Lo «Sparviero» correva in quel momento sopra le montagne del Giangtse, le quali s’alzavano in forma d’immensi scaglioni, spingendo le loro cime a tremilanovecento metri.

La gigantesca catena dell’Himalaya non era lontana, quantunque non si scorgessero ancora le vette di quei colossi che separano il Tibet dall’India.

Il passo era ancora popolato. Villaggi e borgatelli comparivano di quando in quando e anche numerose carovane di cammelli e di jacks si vedevano salire faticosamente le strette vallate dei monti.

Verso sera lo «Sparviero» si abbassava sulle rive del Tsono, un lago perduto quasi ai confini tibetani, rinchiuso fra montagne altissime.

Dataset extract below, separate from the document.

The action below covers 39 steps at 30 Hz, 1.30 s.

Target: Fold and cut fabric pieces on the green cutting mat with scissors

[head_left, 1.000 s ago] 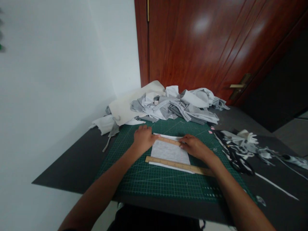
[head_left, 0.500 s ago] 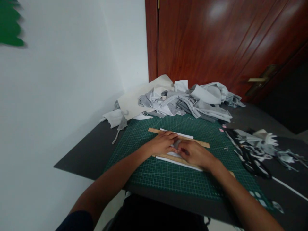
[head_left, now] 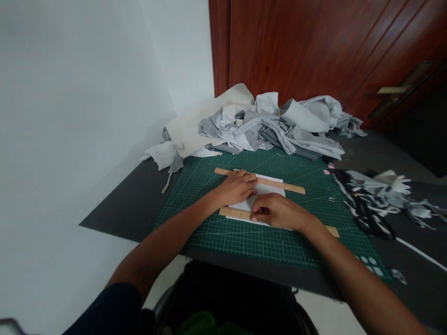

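A white piece of cloth (head_left: 270, 188) lies on a green cutting mat (head_left: 223, 242). Across its far side runs a wooden ruler (head_left: 293, 188), with a white edge showing beyond it. My left hand (head_left: 238, 187) rests flat on that ruler and the cloth, fingers stretched out. Along the near side lies a second wooden ruler (head_left: 234, 213), a white strip showing below it. My right hand (head_left: 279, 211) has its thumb and fingers closed on this near ruler, partly covering it; its right end emerges past the wrist.
A heap of grey and white fabric scraps (head_left: 265, 125) lies at the back against the wooden door (head_left: 296, 51). More scraps (head_left: 384, 186) and black-handled scissors (head_left: 366, 218) are at the right. A white wall (head_left: 87, 116) borders the left.
My right hand has moved from the middle of the cloth toward me, onto the near ruler. More cloth shows between the rulers. The view has tilted down; my left hand stays on the far ruler.
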Each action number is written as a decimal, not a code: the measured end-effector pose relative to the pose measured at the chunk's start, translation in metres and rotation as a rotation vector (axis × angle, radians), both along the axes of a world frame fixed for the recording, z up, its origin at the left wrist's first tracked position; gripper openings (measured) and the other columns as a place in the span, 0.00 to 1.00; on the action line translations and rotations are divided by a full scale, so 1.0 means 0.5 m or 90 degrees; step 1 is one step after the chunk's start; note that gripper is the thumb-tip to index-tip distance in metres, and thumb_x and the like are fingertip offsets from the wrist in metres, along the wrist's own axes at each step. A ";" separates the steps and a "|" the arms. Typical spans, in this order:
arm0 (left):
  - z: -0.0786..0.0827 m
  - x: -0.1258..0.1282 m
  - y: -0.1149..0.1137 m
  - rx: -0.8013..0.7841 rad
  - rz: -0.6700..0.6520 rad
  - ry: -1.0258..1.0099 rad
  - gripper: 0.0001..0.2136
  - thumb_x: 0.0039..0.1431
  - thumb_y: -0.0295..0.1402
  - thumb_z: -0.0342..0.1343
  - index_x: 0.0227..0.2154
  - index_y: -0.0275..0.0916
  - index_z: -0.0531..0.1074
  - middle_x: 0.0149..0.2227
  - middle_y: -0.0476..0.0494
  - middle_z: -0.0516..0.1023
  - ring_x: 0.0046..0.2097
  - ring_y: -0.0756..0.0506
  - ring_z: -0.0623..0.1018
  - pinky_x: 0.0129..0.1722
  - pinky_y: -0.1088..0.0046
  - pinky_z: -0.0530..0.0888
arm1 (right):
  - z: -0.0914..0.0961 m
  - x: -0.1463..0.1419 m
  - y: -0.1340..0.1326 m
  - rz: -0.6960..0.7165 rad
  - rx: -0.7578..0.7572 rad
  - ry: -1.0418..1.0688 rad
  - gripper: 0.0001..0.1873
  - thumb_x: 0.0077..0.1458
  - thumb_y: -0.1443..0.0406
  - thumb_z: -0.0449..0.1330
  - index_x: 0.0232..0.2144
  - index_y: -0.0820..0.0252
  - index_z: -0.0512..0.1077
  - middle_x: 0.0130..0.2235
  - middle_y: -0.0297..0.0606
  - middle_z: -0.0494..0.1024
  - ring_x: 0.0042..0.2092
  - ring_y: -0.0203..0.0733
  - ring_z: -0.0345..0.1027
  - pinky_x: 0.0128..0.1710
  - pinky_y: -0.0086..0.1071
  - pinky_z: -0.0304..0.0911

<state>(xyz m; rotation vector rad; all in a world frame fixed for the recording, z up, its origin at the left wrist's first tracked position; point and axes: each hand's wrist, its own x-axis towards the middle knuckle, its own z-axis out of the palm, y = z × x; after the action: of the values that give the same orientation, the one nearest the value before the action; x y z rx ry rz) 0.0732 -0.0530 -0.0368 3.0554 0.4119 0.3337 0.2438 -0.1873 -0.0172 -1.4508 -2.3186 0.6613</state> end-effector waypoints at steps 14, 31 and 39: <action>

Il freddo era aumentato in causa della vicinanza degli immensi ghiacciai dell’Himalaya e soprattutto del gigantesco Dorkia, costringendo gli aeronauti a riprendere le loro vesti d’inverno e a riaccendere la stufa.

– Sarà domani che passeremo la grande catena? – chiese Rokoff al capitano, prima di ritirarsi nella sua cabina.

– A mezzodì passeremo presso il Dorkia – rispose il comandante.

– E non andremo a vedere l’Everest?

– Lo scorgeremo egualmente, essendo visibile a distanza incredibile.

– Sicché non andremo verso l’ovest?

– No, scenderemo in India attraverso il Butan. Buona notte, signor Rokoff, a domani.

Erano appena le quattro del mattino, quando lo «Sparviero» riprendeva il volo per attraversare la grande catena che doveva condurlo in India. Già i primi contrafforti apparivano in forma di altipiani, i quali s’innalzavano rapidamente. costringendo gli aeronauti a portarsi sempre più in alto per non urtare contro quegli enormi ostacoli.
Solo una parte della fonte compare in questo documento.